Ensign James Justis had no available option. With many misgivings, he issued orders to his men, then joined the major. As matters developed, his misgivings were well founded.
They had been at it for hours, up and down the steep wooded or brushy slopes of the increasingly high and precipitous ridges and hills that walled in the glen, and the supercilious major had proved right about the ponies, at least. Despite their size and the solid bulk of their riders, they had easily kept up with the bigger, longer-legged horses and, being far more nimble-footed, could be safely ridden in places where horses had to be led by dismounted riders.
The brace of hunter-pikemen had had scant difficulty in following the track of the band of marauders, who apparently were exerting little if any effort to conceal signs of their passage. At one point, Sir Hugh crowed exultantly that they were gaining on the quarry. He shortly was proved to be far more correct in his assumption that he would have preferred to be… had he lived to prefer anything, one way or the other.
They had just successfully descended a steep, shaly hillside and were proceeding at a fast walk along a more or less flat, more or less level stretch of slightly marshy ground so narrow that no more than two horsemen abreast could easily negotiate it. Suddenly, from within the concealment afforded by the dense brush covering the flanking hillsides, a sleet of deadly missiles inundated the leading elements of the column—darts, a few prod pellets and twenty rounds of rifle bullets!
Never having been in real combat with them, Ensign James Justis had been completely unaware of just what fine, stolid, dependable men he commanded, not until then and there in that narrow defile suddenly filled with chaos and death.
While cavalrymen fought to control wounded or panic-stricken horses, the beasts driven into temporary madness by the succession of earsplitting explosions, the shrieks of man and animal and the reek of fresh-spilled blood, Ensign Justis=— providentially neither he nor his horse had been so much as scratched—forced his mount through the press back toward his own command.
At last he made it, to find that the veteran infantrymen had dismounted, leaving the nervous mountain ponies to their own devices, and were formed into two neat ranks. Handling the boar spears like pikes, they stood staunch against the unseen menace, presenting a double row of broad, knife-edged spearheads.

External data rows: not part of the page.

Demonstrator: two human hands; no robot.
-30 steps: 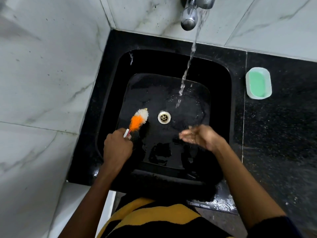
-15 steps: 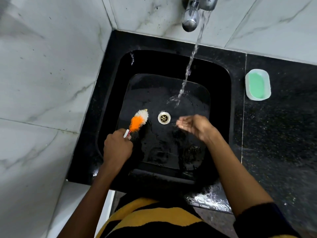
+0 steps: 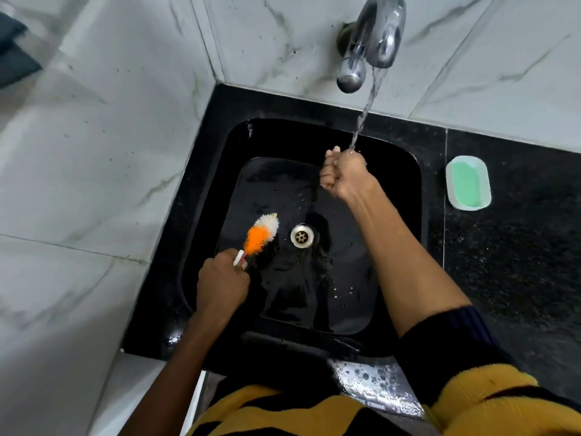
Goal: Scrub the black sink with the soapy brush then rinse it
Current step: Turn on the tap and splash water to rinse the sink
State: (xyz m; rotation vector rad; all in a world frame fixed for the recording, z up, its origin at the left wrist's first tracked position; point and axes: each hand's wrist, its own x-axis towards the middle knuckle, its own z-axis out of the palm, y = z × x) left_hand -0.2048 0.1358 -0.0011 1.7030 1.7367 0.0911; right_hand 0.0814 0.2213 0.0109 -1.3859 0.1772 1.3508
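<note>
Washroom; marble tiles, tap, soap dish

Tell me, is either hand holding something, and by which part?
The left hand grips the brush by its handle; the right hand holds nothing, cupped under the water.

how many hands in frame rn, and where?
2. Left hand grips the brush at the sink's left side; right hand, fingers curled, is under the tap's water stream. None hidden.

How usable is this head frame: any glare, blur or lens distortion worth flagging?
Head view: wide-angle bending curves the tile joints; glare on the wet front edge of the sink and on the tap; upper-left corner smeared; brush, left hand and right hand reasonably sharp.
</note>
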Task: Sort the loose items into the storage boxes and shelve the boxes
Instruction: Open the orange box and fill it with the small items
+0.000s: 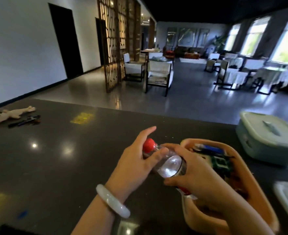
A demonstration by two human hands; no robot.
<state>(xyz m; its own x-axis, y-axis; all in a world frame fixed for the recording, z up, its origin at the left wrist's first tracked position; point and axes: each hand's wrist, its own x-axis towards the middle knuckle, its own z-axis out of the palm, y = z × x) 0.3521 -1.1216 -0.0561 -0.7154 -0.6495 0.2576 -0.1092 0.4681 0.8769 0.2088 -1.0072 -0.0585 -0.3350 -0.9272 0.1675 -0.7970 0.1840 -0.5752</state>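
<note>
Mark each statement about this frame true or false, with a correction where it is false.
1. Both hands hold the clear plastic bottle with the red cap. True.
2. The pale green storage box with a lid stands open. False: its lid is on.
3. The orange open storage box already holds items, among them a blue pen-like item. True.
4. The cream plush toy lies inside the orange box. False: it lies on the dark glossy countertop, far to the left.
5. The left hand wears a white bangle on its wrist. True.
6. The right hand rests flat on the counter. False: its fingers curl round the bottle.
</note>
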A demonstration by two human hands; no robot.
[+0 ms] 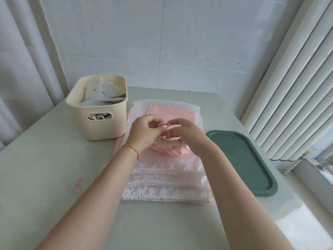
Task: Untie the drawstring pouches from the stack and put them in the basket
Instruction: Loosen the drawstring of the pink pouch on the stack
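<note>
Both hands [167, 131] pinch the glossy pink pouch's [169, 147] knotted drawstring [164, 125].

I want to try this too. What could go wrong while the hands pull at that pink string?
Pulling the thin pink drawstring the wrong way might tighten the knot, since both the left hand and right hand pinch it close together. Lifting the small pink satin pouch could also drag the stack of sheer white and pink pouches beneath it out of order.
</note>
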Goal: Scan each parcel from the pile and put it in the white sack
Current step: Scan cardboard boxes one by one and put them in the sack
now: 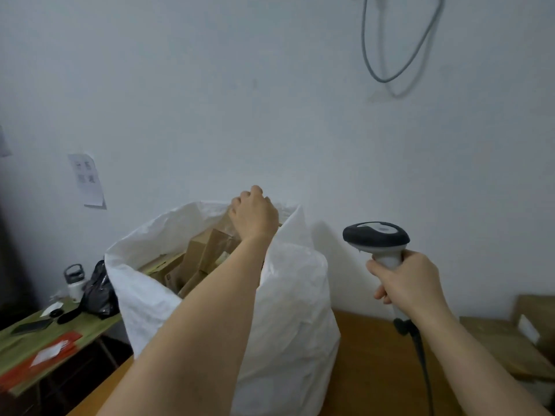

The pikeman who had obviously taken command in his absence—to his sudden shame, James realized that he did not know the name of that man or any of the others—saluted briskly and said, “Sir, beg to report the unit formed for attack or defense. Do we go up there after them, sir?”
Ensign Justis was no fire-eater. There had been no missiles for the length of time it had taken him to get back here from the head of the shattered column, and he was strongly in favor of letting well enough alone, guessing more accurately than he realized that the primary purpose of the ambush had been to slow or to halt the pursuit, not to exterminate them all.